Task statement » From the first record through the last, copy each one exactly.

Entries provided »
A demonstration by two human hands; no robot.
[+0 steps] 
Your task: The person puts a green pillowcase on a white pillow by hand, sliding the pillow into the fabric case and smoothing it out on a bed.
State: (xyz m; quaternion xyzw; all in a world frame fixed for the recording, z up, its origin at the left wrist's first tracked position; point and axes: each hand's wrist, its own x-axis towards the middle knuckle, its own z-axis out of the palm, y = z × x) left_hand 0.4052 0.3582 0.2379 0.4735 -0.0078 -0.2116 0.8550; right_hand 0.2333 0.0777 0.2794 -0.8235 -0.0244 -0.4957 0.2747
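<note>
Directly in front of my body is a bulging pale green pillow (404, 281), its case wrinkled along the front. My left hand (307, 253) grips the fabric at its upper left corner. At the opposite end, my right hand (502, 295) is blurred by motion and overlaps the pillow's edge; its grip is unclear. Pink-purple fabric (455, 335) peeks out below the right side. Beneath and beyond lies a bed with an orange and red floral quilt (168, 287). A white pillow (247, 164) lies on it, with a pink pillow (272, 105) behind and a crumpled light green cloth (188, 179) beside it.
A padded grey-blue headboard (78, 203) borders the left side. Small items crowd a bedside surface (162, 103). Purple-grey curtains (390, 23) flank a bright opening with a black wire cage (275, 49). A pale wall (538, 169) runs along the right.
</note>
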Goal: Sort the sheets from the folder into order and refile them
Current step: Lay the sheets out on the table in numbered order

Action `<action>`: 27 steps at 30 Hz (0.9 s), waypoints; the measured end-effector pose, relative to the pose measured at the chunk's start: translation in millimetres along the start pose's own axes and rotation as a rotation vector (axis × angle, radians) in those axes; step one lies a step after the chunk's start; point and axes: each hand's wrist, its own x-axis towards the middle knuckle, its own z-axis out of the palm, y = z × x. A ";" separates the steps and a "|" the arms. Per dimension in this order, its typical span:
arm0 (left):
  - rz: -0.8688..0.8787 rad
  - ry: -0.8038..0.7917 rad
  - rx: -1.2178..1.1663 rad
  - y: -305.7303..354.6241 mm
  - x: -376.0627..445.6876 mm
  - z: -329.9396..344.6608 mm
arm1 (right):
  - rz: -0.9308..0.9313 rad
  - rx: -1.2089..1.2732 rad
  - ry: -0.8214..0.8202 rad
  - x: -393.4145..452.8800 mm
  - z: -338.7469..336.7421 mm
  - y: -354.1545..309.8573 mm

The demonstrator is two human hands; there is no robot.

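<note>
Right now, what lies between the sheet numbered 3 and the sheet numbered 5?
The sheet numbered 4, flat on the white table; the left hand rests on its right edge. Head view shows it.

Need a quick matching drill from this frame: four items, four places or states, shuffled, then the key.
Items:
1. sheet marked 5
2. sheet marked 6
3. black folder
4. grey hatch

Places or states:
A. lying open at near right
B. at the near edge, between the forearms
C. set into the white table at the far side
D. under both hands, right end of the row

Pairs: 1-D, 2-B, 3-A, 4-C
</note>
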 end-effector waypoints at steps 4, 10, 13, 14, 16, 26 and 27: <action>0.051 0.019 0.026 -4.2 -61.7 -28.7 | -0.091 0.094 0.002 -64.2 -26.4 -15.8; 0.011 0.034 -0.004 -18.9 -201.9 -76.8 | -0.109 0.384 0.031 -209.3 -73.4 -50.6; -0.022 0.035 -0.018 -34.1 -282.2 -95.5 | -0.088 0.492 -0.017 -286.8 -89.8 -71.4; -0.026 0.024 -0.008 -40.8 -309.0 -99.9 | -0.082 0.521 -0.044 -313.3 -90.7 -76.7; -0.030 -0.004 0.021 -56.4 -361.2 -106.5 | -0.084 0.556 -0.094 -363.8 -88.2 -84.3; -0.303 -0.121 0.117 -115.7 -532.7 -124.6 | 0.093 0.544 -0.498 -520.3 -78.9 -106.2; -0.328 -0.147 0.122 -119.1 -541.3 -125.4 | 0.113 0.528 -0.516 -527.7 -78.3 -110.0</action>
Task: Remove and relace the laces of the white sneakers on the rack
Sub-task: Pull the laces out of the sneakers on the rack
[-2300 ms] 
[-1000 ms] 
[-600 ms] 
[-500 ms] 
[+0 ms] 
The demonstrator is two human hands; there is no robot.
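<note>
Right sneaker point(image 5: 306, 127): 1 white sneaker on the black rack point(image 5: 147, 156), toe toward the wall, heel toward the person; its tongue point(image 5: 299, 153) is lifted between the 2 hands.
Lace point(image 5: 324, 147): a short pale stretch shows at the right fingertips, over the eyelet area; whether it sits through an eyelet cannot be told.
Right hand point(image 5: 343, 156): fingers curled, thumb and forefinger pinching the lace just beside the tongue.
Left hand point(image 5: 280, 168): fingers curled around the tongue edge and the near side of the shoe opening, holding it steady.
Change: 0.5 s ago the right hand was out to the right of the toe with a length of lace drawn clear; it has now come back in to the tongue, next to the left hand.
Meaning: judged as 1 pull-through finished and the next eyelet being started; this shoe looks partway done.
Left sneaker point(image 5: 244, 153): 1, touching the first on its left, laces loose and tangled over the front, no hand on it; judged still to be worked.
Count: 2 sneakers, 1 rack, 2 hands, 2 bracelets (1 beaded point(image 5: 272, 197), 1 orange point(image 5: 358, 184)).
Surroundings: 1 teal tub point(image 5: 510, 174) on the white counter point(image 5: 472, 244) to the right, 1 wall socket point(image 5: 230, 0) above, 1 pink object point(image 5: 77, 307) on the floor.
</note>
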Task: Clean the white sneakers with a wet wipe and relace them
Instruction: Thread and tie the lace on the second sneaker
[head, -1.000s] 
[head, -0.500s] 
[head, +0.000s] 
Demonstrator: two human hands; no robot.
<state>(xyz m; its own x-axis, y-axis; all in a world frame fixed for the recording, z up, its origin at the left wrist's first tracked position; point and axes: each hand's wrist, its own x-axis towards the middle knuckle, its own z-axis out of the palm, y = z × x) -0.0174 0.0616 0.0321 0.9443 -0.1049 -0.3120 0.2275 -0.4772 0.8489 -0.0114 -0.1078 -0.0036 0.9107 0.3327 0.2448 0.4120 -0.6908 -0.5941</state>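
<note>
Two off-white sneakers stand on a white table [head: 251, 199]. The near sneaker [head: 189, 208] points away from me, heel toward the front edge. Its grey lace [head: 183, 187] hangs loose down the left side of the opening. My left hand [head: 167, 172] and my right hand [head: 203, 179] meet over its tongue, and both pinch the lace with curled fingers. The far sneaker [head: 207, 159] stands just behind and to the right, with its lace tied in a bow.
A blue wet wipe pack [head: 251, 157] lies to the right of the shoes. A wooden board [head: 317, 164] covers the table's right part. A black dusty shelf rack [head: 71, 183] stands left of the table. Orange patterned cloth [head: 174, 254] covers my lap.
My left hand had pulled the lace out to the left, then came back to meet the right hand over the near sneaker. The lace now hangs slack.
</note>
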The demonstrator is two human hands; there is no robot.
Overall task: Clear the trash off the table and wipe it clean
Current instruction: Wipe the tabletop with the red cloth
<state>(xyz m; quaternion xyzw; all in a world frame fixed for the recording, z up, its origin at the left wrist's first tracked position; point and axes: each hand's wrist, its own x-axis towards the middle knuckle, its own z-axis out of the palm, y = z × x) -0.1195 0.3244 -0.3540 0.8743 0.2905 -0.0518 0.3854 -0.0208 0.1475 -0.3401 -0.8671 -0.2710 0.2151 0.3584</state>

Response below »
A demonstration by two human hands; no robot.
[+0 steps] 
Your task: The person puts a green pillowcase on a white pillow by hand, sliding the pillow into the fabric case and smoothing it out on a bed.
State: (xyz m; quaternion xyzw; all in a world frame fixed for the recording, z up, its origin at the left wrist's first tracked position; point and axes: each hand's wrist, its own x-axis towards the middle knuckle, its own z-axis out of the palm, y = z × x) left_hand 0.4052 0.3582 0.2379 0.4735 -0.0078 -0.2116 0.8550; right_hand 0.2333 0.0777 0.2794 -0.8235 -0.0244 -0.4957 0.2747
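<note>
Directly in front of my body is a bulging pale green pillow (404, 281), its case wrinkled along the front. My left hand (307, 253) grips the fabric at its upper left corner. At the opposite end, my right hand (502, 295) is blurred by motion and overlaps the pillow's edge; its grip is unclear. Pink-purple fabric (455, 335) peeks out below the right side. Beneath and beyond lies a bed with an orange and red floral quilt (168, 287). A white pillow (247, 164) lies on it, with a pink pillow (272, 105) behind and a crumpled light green cloth (188, 179) beside it.
A padded grey-blue headboard (78, 203) borders the left side. Small items crowd a bedside surface (162, 103). Purple-grey curtains (390, 23) flank a bright opening with a black wire cage (275, 49). A pale wall (538, 169) runs along the right.
</note>
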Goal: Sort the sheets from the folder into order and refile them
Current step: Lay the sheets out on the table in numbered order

Action `<action>`: 27 steps at 30 Hz (0.9 s), waypoints; the measured end-effector pose, relative to the pose measured at the chunk's start: translation in millimetres along the start pose's own axes and rotation as a rotation vector (axis × angle, radians) in those axes; step one lies a step after the chunk's start; point and axes: each hand's wrist, its own x-axis towards the middle knuckle, its own z-axis out of the palm, y = z × x. A ";" separates the steps and a "|" the arms. Per dimension in this order, its typical span:
arm0 (left):
  - rz: -0.8688..0.8787 rad
  - ry: -0.8038..0.7917 rad
  - rx: -1.2178..1.1663 rad
  - y: -305.7303..354.6241 mm
  - x: -376.0627..445.6876 mm
  - z: -329.9396..344.6608 mm
arm1 (right):
  - rz: -0.9308..0.9313 rad
  - rx: -1.2089..1.2732 rad
  - ry: -0.8214..0.8202 rad
  - x: -393.4145..452.8800 mm
  - z: -338.7469..336.7421 mm
  - y: -354.1545..309.8573 mm

The demonstrator is two human hands; there is no robot.

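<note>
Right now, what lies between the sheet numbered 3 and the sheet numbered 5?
The sheet numbered 4, flat on the white table; the left hand rests on its right edge. Head view shows it.

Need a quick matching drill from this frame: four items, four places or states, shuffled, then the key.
Items:
1. sheet marked 5
2. sheet marked 6
3. black folder
4. grey hatch

Places or states:
A. lying open at near right
B. at the near edge, between the forearms
C. set into the white table at the far side
D. under both hands, right end of the row

Pairs: 1-D, 2-B, 3-A, 4-C
</note>
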 end-effector waypoints at steps 4, 10, 13, 14, 16, 26 and 27: <action>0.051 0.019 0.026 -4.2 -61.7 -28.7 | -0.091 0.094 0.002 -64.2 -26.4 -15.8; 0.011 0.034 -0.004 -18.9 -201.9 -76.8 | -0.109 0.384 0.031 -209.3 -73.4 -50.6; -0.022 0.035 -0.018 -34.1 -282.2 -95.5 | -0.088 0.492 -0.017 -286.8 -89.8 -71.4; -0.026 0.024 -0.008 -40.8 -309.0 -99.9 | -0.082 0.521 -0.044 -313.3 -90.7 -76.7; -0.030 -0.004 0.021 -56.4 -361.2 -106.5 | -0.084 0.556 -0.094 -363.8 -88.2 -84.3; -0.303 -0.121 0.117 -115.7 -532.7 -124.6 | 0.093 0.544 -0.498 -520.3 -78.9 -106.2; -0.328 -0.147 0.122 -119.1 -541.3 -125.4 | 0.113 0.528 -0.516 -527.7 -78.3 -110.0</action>
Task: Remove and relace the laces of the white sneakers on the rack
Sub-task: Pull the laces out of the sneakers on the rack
[-2300 ms] 
[-1000 ms] 
[-600 ms] 
[-500 ms] 
[+0 ms] 
The demonstrator is two human hands; there is no robot.
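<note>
Right sneaker point(image 5: 306, 127): 1 white sneaker on the black rack point(image 5: 147, 156), toe toward the wall, heel toward the person; its tongue point(image 5: 299, 153) is lifted between the 2 hands.
Lace point(image 5: 324, 147): a short pale stretch shows at the right fingertips, over the eyelet area; whether it sits through an eyelet cannot be told.
Right hand point(image 5: 343, 156): fingers curled, thumb and forefinger pinching the lace just beside the tongue.
Left hand point(image 5: 280, 168): fingers curled around the tongue edge and the near side of the shoe opening, holding it steady.
Change: 0.5 s ago the right hand was out to the right of the toe with a length of lace drawn clear; it has now come back in to the tongue, next to the left hand.
Meaning: judged as 1 pull-through finished and the next eyelet being started; this shoe looks partway done.
Left sneaker point(image 5: 244, 153): 1, touching the first on its left, laces loose and tangled over the front, no hand on it; judged still to be worked.
Count: 2 sneakers, 1 rack, 2 hands, 2 bracelets (1 beaded point(image 5: 272, 197), 1 orange point(image 5: 358, 184)).
Surroundings: 1 teal tub point(image 5: 510, 174) on the white counter point(image 5: 472, 244) to the right, 1 wall socket point(image 5: 230, 0) above, 1 pink object point(image 5: 77, 307) on the floor.
</note>
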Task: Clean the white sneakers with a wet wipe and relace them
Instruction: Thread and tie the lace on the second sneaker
[head, -1.000s] 
[head, -0.500s] 
[head, +0.000s] 
Demonstrator: two human hands; no robot.
<state>(xyz m; its own x-axis, y-axis; all in a world frame fixed for the recording, z up, its origin at the left wrist's first tracked position; point and axes: each hand's wrist, its own x-axis towards the middle knuckle, its own z-axis out of the palm, y = z × x) -0.0174 0.0616 0.0321 0.9443 -0.1049 -0.3120 0.2275 -0.4772 0.8489 -0.0114 -0.1078 -0.0036 0.9107 0.3327 0.2448 0.4120 -0.6908 -0.5941</state>
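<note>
Two off-white sneakers stand on a white table [head: 251, 199]. The near sneaker [head: 189, 208] points away from me, heel toward the front edge. Its grey lace [head: 183, 187] hangs loose down the left side of the opening. My left hand [head: 167, 172] and my right hand [head: 203, 179] meet over its tongue, and both pinch the lace with curled fingers. The far sneaker [head: 207, 159] stands just behind and to the right, with its lace tied in a bow.
A blue wet wipe pack [head: 251, 157] lies to the right of the shoes. A wooden board [head: 317, 164] covers the table's right part. A black dusty shelf rack [head: 71, 183] stands left of the table. Orange patterned cloth [head: 174, 254] covers my lap.
My left hand had pulled the lace out to the left, then came back to meet the right hand over the near sneaker. The lace now hangs slack.
</note>
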The demonstrator is two human hands; there is no robot.
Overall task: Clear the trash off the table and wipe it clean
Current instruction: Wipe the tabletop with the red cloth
<state>(xyz m; quaternion xyzw; all in a world frame fixed for the recording, z up, its origin at the left wrist's first tracked position; point and axes: each hand's wrist, its own x-axis towards the middle knuckle, its own z-axis out of the palm, y = z × x) -0.1195 0.3244 -0.3540 0.8743 0.2905 -0.0518 0.3854 -0.0208 0.1475 -0.3401 -0.8671 -0.2710 0.2151 0.3584</state>

Nothing more belongs to this exercise.